Page MenuHomePhabricator

Unable to communicate with obsolete / non-existing wikis
Open, MediumPublic

Description

The za.wiktionary has been closed and is now on the obsolete list of the wiktionary, but not on the langs list. So when a Site object is created for that site it can't communicate with the server:

D:\Py\rewrite>pwb.py interwiki -family:wiktionary -cleanup -start:category:Finština -array:50 -query:30 -untranslated

NOTE: Number of pages queued is 0, trying to add 30 more.
Retrieving 30 pages from wiktionary:cs.
ERROR: Traceback (most recent call last):
  File "D:\Py\rewrite\pywikibot\data\api.py", line 584, in submit
    headers=headers, body=body)
  File "D:\Py\rewrite\pywikibot\tools.py", line 549, in wrapper
    return obj(*__args, **__kw)
  File "D:\Py\rewrite\pywikibot\comms\http.py", line 232, in request
    host = site.ssl_hostname()
  File "D:\Py\rewrite\pywikibot\site.py", line 550, in <lambda>
    f = lambda *args, **kwargs: method(self.code, *args, **kwargs)
  File "D:\Py\rewrite\pywikibot\family.py", line 994, in ssl_hostname
    return self.hostname(code)
  File "D:\Py\rewrite\pywikibot\family.py", line 990, in hostname
    return self.langs[code]
KeyError: u'za'

WARNING: Waiting 5 seconds before retrying.
...
WARNING: Waiting 10 seconds before retrying.

See Also:
T73115: Mark Zhuang wiktionary (za) as obsolete

Related Objects

Event Timeline

There are a very large number of changes, so older changes are hidden. Show Older Changes
bzimport raised the priority of this task from to Needs Triage.Nov 22 2014, 3:44 AM
bzimport set Reference to bz72674.
bzimport added a subscriber: Unknown Object (????).

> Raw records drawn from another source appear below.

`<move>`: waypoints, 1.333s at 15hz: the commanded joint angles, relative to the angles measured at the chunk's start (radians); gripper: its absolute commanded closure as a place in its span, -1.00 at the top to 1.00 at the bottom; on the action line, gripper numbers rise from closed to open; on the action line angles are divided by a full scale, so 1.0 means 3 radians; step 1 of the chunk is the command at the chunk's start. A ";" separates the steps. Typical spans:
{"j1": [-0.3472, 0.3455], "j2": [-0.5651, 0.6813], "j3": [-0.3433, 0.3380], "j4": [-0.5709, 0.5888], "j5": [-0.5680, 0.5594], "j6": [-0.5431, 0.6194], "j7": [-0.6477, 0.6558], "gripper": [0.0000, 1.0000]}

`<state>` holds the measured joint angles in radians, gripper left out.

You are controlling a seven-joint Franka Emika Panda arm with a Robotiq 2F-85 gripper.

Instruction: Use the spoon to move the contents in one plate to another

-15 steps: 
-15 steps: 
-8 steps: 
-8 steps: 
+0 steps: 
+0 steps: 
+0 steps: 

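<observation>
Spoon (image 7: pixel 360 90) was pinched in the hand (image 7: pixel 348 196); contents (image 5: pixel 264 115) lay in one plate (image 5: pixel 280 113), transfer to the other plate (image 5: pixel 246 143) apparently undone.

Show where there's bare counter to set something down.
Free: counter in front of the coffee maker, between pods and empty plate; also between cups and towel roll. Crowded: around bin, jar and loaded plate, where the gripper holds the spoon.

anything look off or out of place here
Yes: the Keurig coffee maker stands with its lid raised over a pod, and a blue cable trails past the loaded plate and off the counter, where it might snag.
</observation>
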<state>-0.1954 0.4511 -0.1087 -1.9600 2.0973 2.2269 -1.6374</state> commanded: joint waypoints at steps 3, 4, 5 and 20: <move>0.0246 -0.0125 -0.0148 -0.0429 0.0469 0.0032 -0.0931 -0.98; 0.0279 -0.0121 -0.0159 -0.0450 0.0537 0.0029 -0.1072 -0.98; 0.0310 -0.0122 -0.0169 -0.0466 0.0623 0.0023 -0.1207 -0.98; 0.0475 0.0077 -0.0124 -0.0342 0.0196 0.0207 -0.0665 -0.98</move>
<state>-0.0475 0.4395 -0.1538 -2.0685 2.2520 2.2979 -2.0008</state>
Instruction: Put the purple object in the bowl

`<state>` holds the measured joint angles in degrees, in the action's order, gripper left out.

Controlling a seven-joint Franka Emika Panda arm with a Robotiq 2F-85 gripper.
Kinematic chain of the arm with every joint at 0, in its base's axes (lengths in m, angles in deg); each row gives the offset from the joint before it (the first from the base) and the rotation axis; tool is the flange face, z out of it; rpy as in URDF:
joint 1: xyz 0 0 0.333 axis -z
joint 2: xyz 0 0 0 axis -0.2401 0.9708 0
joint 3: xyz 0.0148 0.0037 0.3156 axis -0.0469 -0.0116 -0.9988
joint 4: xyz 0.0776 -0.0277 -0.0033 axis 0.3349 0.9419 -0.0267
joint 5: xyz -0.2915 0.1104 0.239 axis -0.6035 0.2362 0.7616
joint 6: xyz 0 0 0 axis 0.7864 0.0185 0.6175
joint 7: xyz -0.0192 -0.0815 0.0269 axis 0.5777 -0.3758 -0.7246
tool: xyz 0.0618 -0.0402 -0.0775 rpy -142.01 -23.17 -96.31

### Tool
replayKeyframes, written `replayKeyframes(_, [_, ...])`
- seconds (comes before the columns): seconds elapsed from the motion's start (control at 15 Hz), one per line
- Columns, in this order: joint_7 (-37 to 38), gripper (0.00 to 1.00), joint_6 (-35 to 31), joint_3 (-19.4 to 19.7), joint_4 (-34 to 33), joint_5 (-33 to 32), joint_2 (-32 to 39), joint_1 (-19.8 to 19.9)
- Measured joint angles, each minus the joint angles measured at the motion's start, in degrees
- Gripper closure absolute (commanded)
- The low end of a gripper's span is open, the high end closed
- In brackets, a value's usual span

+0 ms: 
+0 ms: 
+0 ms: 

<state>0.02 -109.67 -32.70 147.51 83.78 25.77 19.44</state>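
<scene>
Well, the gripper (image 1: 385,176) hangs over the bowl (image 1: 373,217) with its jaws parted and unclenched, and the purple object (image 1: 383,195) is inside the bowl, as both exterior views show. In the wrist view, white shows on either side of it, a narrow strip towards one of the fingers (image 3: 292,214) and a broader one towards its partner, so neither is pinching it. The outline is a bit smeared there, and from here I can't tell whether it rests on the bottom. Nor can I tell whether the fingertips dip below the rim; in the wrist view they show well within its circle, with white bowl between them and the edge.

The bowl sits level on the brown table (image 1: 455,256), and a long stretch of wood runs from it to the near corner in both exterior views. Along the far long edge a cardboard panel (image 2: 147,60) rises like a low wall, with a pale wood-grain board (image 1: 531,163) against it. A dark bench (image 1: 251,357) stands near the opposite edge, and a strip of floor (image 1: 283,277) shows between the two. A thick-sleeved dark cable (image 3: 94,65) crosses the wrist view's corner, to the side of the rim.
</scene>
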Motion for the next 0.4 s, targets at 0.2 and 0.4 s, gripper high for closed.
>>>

I found connection with https://bugzilla.wikimedia.org/show_bug.cgi?id=71115

When is in some page present old interwiki to za:, bot have this problem and cannot continue

after https://cs.wiktionary.org/w/index.php?title=Kategorie:Francouzština&diff=prev&oldid=531361 this edit bot works as expected

Similar problem with language on incubator

(In reply to JAn Dudík from comment #2)

Similar problem with language on incubator

I mean when is in page interwiki to non existing wiktionary ([[wikt:bar:Category:Foo]] does not exist neither allone nor in incubator) bot crashes

example:
https://csb.wiktionary.org/w/index.php?title=Kategòrëjô:Jãzëczi&curid=1825&diff=28265&oldid=28259

...
Retrieving 30 pages from wiktionary:de.
Dump cs (wiktionary) written.
Traceback (most recent call last):

File "D:\Py\rewrite\pwb.py", line 178, in <module>
  run_python_file(fn, argv, argvu)
File "D:\Py\rewrite\pwb.py", line 75, in run_python_file
  exec(compile(source, filename, "exec"), main_mod.__dict__)
File "D:\Py\rewrite\scripts\interwiki.py", line 2646, in <module>
  main()
File "D:\Py\rewrite\scripts\interwiki.py", line 2621, in main
  bot.run()
File "D:\Py\rewrite\scripts\interwiki.py", line 2365, in run
  self.queryStep()
File "D:\Py\rewrite\scripts\interwiki.py", line 2338, in queryStep
  self.oneQuery()
File "D:\Py\rewrite\scripts\interwiki.py", line 2328, in oneQuery
  for page in gen:
File "D:\Py\rewrite\pywikibot\site.py", line 2430, in preloadpages
  api.update_page(page, pagedata, rvgen.props)
File "D:\Py\rewrite\pywikibot\data\api.py", line 1480, in update_page
  source=page.site)
File "D:\Py\rewrite\pywikibot\page.py", line 4371, in langlinkUnsafe
  link._site = pywikibot.Site(lang, source.family.name)
File "D:\Py\rewrite\pywikibot\__init__.py", line 573, in Site
  _sites[key] = interface(code=code, fam=fam, user=user, sysop=sysop)
File "D:\Py\rewrite\pywikibot\site.py", line 1399, in __init__
  BaseSite.__init__(self, code, fam, user, sysop)
File "D:\Py\rewrite\pywikibot\site.py", line 439, in __init__
  % (self.__code, self.__family.name))

pywikibot.exceptions.UnknownSite: Language ht does not exist in family wiktionary
<class 'pywikibot.exceptions.UnknownSite'>
CRITICAL: Waiting for 1 network thread(s) to finish. Press ctrl-c to abort

Bot should ignore <s>or remove</s> such link (ht:wiktionary exists on incubator)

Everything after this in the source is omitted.